2. Find two initial guesses for the parameter vector $\vw$ such that you get two *different* final minimizers (this is possible because $f$ is not convex).
## Overfitting and the Scientific Method {#sec-overfitting}
[![](https://upload.wikimedia.org/wikipedia/commons/thumb/8/82/The_Scientific_Method.svg/520px-The_Scientific_Method.svg.png) Image from [Wikipedia](https://en.wikipedia.org/wiki/Scientific_method).]{.aside}
In [the scientific method](https://en.wikipedia.org/wiki/Scientific_method), it is often emphasized that we need to formulate a hypothesis *before* performing an experiment. It's fine for the hypothesis to be based on *previous* experiments. However, the scientific method never allows us to perform an experiment, formulate a hypothesis, and then say that the experiment supported the (new) hypothesis.
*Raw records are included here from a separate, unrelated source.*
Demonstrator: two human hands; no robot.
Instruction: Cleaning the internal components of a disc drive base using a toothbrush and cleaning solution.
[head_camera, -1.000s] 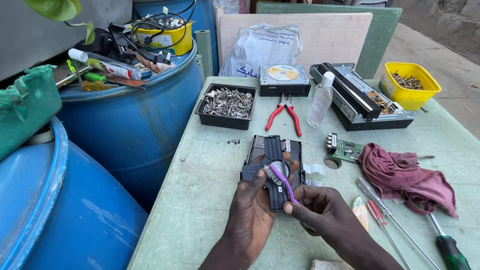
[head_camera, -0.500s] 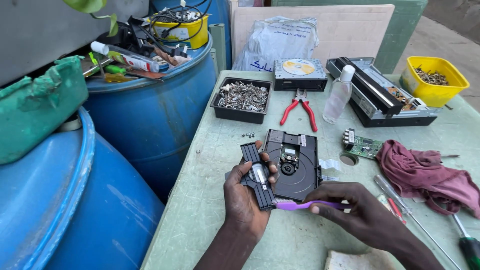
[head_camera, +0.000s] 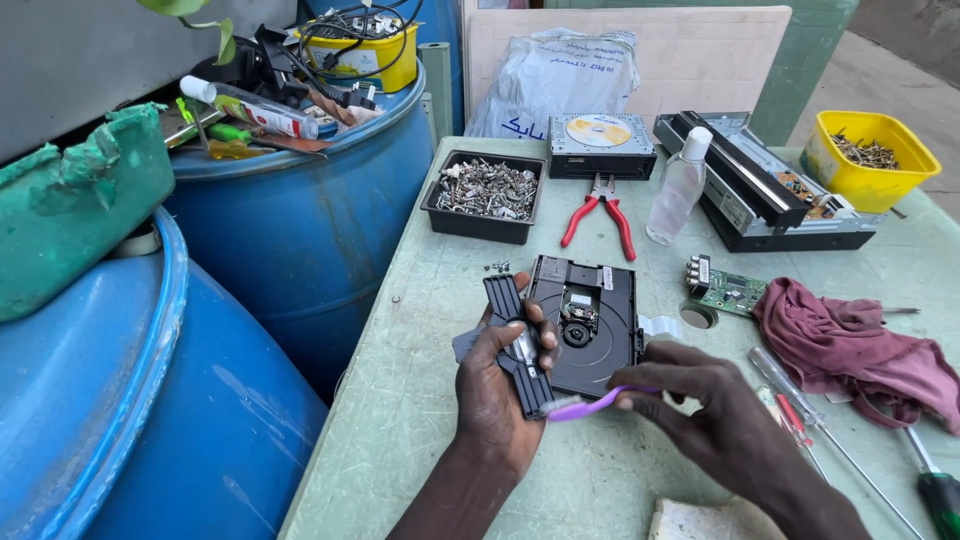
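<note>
Two blue drums (head_camera: 300, 230), left of frame. Two hands, left hand (head_camera: 497, 385) and right hand (head_camera: 715, 410), lower centre. One purple toothbrush (head_camera: 590, 404). One black disc drive mechanism (head_camera: 585, 322). One black tray of screws (head_camera: 485, 195). Two yellow tubs (head_camera: 868, 160), upper left and upper right. One red-handled pliers (head_camera: 600, 212). One clear bottle (head_camera: 680, 185). One green circuit board (head_camera: 728, 290). One maroon rag (head_camera: 850, 345). Two screwdrivers (head_camera: 800, 400), lower right; others cannot tell.
</note>
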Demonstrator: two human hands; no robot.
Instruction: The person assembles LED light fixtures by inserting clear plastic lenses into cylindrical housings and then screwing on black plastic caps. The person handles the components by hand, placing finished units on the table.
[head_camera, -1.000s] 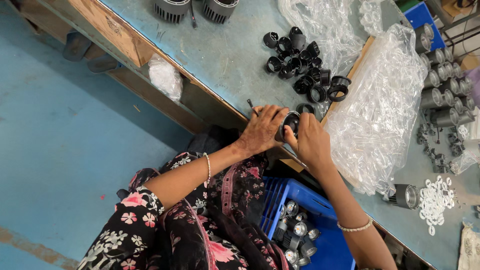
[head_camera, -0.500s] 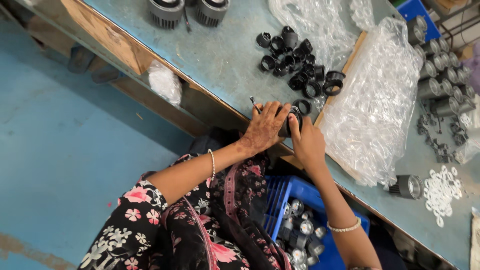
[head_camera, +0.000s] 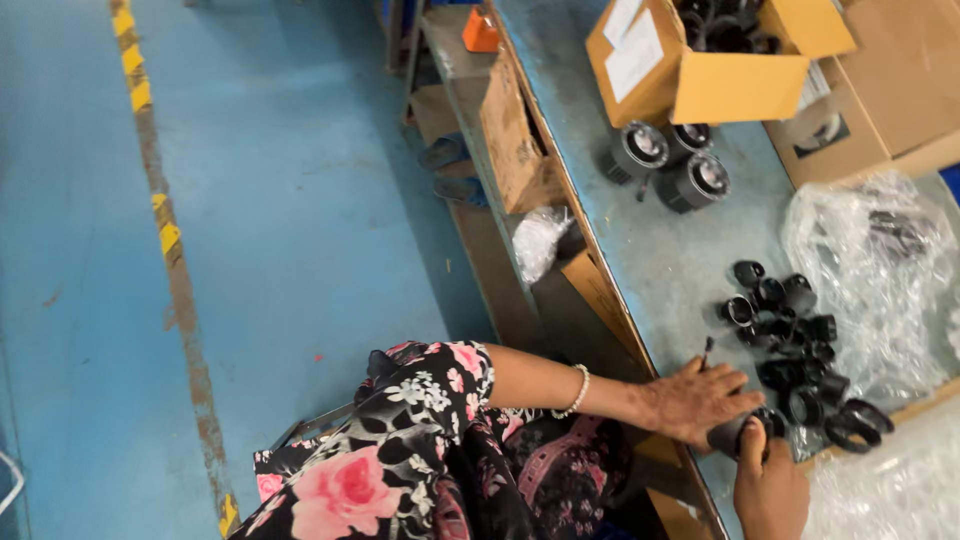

We can think of scientific theories as systems of thought that help us make predictions about new phenomena. With this in mind, ***please write a short paragraph explaining the importance of hypothesis-first science using the language of machine learning.*** In your explanation, please use the following vocabulary:
- Training data.
- Training accuracy.
- Validation/testing data.
- Validation/testing accuracy.
- Overfitting.
## The Coin-Flipping Game {#sec-erm}
Let's play a game! Here is the setup:
I have a coin with probability of heads equal to $p \in [0,1]$. I am going to ask you to pick a number $\hat{p} \in [0,1]$. Then, I flip my coin.
[This game is more fun for me than it is for you.]{.aside}
- If my coin comes up heads, you give me $-\log \hat{p}$ dollars.
- If my coin comes up tails, you give me $-\log (1-\hat{p})$ dollars.
#### Part 1
Compute the *expected* amount of money you will give me when we play this game in terms of $p$ and $\hat{p}$. Call this quantity $R(\hat{p}, p)$. This is the *risk* of the guess $\hat{p}$.
#### Part 2
[Take the derivative and set it equal to 0! Don't forget to check that you've found a minimum of $R(\hat{p}, p)$ rather than a maximum or an inflection point.]{.aside}
Suppose I tell you the value of $p$. Write a mathematical proof to show that your best choice of $\hat{p}$ (the one that loses you the least money) is $\hat{p} = p$.
#### Part 3
Now suppose that I *don't* tell you the true value of $p$. Instead, I let you observe $n$ coin flips before asking you to make your guess. Describe:
- A suggestion for choosing $\hat{p}$ based only on the results of the previous flips.
- A way to estimate the risk (expected amount of money lost) based only on the results of the previous flips.
Your answer should depend on $\hat{p}$ but not on $p$!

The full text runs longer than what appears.